Consider the following operation:

regexcleaner.addREGEXBackref("([aeiou])\\1+", "$1")

When applied to this text:

Heeeeeey duuuuude! I looooove The Lord of the Rings.

the operation cuts off all of the exceeding vowels giving:

Hey dude! I love The Lord of the Rings.

Note

Remember to escape backslashes (\) with another one when using them in regular expressions. If you use an external XML, this won't be necessary, because the backslash is escaped by the XML parser.

The regular expression has a capturing group (([aeiou])) matching any vowel. This group is the first—and only—so it's number 1. The back reference inside the regular expression (\1)—that must be escaped with a backslash (\) in the string—is used to capture exactly what has already been captured by group 1, that is the same vowel, one or more times.
The result is a regular expression that captures repetitions of vowels.
The placeholder in the replacement string ($1) is dynamically replaced with the content of capturing group number 1, that is, with the first vowel of each repetition.

Note

Any back references in the regular expression should not be confused with placeholders in the replacement string.
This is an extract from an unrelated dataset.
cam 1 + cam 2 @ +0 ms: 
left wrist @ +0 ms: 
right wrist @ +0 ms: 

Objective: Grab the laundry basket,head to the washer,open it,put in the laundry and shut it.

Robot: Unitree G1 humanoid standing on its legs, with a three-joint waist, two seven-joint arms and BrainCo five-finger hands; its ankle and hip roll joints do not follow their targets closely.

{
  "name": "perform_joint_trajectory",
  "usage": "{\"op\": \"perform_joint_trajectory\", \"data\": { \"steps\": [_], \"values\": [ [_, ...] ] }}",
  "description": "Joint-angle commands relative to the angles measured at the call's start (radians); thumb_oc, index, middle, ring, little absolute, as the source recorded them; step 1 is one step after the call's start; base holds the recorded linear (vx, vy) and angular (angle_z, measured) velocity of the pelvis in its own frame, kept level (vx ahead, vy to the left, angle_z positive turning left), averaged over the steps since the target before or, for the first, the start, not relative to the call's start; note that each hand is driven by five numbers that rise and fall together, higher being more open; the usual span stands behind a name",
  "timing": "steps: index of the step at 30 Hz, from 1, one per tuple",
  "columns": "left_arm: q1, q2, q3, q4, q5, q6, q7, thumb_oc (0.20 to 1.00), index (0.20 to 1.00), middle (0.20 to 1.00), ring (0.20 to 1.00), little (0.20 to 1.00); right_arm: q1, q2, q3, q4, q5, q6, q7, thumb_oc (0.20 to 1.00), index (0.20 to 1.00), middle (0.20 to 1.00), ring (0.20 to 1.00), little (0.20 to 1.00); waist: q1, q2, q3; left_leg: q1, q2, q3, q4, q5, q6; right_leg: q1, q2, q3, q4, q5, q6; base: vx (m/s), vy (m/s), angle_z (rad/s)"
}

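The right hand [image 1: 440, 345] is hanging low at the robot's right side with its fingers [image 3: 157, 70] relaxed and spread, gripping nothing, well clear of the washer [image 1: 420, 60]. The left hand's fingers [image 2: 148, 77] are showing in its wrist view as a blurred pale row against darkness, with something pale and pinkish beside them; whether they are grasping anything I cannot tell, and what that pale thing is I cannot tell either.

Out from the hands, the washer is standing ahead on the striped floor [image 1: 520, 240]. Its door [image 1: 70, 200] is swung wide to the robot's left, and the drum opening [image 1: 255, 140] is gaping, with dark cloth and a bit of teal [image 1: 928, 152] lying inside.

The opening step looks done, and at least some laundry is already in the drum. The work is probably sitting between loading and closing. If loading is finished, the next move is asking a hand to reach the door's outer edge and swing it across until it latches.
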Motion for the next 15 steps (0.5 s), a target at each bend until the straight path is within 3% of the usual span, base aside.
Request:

Both refer to capturing groups, but in a different way and for different purposes. The regular expression does not necessarily have to use backward references and may not even have capturing groups, but if it does, it is possible to refer to them in the replacement string using placeholders. Furthermore, the replacement string is not a regular expression.
The name of the method may suggest that it requires the use of backward references in the regular expression, but it's not the case.

The syntax of the method is:

moduleVariable.addREGEXBackref(regularExpression, replacementString)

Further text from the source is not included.